Retail

Coal in the Holiday Stocking for Retailers in Touble

There has been a fair amount of media coverage of the forecast for holiday sales released by the International Council of Shipping Centers. The numbers are worse than they seem at first. The forecast means that weakness in some parts of the industry will be so bad that some retailers may not make it to 2012. Others will be badly crippled. Both serious problems mean that holiday hiring could be close to zero.

The association expects U.S. holiday sales to rise 3% this year. That is down from 4.1% in 2010, but much better than the  drops of 1.3% in 2009 and 6.1% in 2008.

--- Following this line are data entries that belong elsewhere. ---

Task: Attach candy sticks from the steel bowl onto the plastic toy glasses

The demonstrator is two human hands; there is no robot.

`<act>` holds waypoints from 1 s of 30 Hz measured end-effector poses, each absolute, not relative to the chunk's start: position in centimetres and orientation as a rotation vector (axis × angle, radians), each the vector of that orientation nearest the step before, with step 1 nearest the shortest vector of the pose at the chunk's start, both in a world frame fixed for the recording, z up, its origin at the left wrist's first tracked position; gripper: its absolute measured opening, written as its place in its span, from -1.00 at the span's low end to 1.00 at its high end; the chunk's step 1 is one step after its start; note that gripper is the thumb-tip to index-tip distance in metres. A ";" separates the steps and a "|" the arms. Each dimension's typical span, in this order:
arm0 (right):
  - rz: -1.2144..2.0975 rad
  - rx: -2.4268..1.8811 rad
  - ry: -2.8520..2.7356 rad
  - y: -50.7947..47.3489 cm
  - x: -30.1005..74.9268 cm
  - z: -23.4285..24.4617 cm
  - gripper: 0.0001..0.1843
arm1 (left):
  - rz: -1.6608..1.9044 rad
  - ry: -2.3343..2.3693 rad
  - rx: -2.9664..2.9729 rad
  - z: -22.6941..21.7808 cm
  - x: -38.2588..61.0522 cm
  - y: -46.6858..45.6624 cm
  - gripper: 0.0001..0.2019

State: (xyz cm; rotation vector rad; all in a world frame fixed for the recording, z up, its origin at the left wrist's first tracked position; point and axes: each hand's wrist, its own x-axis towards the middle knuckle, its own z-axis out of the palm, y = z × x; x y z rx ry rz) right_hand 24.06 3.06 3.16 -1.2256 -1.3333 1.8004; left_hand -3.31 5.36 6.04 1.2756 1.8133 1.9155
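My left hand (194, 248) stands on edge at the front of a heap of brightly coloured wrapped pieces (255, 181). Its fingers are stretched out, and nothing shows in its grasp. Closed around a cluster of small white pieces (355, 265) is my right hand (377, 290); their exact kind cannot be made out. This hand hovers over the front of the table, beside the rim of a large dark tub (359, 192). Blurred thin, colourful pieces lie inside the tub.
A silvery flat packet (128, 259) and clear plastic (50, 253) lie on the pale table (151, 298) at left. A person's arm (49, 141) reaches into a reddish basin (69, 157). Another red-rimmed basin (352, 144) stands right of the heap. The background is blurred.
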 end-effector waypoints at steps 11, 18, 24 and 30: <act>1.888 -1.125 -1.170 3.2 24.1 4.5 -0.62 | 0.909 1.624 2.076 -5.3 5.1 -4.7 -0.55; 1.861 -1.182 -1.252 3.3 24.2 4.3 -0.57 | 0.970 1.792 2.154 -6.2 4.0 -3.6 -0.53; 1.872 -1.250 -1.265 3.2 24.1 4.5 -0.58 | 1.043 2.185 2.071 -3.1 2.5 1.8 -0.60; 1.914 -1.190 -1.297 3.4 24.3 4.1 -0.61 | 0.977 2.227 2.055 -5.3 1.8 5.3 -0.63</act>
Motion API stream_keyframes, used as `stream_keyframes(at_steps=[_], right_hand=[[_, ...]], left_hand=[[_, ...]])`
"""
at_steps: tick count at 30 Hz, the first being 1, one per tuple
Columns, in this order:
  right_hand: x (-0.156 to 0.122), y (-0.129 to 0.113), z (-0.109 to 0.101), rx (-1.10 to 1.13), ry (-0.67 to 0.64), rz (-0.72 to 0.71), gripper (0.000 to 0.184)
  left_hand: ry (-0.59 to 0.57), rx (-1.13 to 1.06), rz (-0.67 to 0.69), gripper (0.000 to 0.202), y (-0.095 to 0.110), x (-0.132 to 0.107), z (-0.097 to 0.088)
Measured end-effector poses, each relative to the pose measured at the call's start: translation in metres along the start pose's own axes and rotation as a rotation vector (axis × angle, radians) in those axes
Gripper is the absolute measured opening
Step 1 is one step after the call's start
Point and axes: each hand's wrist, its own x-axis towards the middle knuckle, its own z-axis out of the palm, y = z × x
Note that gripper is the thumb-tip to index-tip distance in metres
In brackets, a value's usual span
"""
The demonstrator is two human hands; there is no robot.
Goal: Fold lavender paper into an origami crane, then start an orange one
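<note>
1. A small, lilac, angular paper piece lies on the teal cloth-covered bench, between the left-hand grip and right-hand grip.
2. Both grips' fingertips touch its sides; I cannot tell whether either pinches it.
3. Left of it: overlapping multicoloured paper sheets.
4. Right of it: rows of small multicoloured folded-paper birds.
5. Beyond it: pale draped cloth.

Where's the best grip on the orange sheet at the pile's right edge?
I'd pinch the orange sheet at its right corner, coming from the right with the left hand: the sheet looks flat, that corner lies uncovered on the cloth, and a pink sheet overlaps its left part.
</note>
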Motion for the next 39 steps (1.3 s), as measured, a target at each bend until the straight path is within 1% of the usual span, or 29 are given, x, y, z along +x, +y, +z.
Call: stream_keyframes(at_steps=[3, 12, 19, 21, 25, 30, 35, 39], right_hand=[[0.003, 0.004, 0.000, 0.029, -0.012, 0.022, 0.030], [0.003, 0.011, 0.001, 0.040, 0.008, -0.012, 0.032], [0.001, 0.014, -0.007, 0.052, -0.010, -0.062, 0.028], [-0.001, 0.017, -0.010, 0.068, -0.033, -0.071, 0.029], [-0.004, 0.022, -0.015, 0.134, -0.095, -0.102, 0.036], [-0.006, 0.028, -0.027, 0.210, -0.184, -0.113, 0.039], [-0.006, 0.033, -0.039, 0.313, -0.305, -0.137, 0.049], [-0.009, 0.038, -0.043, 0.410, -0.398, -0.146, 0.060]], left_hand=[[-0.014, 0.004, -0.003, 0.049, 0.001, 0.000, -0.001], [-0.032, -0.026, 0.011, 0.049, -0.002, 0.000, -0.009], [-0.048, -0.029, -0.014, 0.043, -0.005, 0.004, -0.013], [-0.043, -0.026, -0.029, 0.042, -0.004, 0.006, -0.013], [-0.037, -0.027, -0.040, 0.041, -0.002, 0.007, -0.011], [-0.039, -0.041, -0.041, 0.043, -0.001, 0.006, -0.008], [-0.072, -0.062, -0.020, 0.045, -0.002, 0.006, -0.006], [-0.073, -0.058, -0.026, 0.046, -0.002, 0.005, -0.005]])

What is concerning is that 3% growth does not get the industry anywhere close to the growth rates in the first half of the decade, when year-over-year improvements were often 5% or better.

Retail sales are still one of the most vicious cycles in the economy. Poor consumer spending pressures retail profits. That in turn triggers lay-offs. People laid off are not likely to visit malls and stores. The cycle has been in place for almost all of the holiday shopping months over the past four years.

Many economist expect GDP growth in the fourth quarter to be as low as 1%. That is probably not enough to support the International Council of Shipping Centers forecast of 3% retail growth in the final two months of the year. If 2008 and 2009 are any indications, thousands of stores will close in January of 2012, and that will cost the economy tens of thousand of jobs.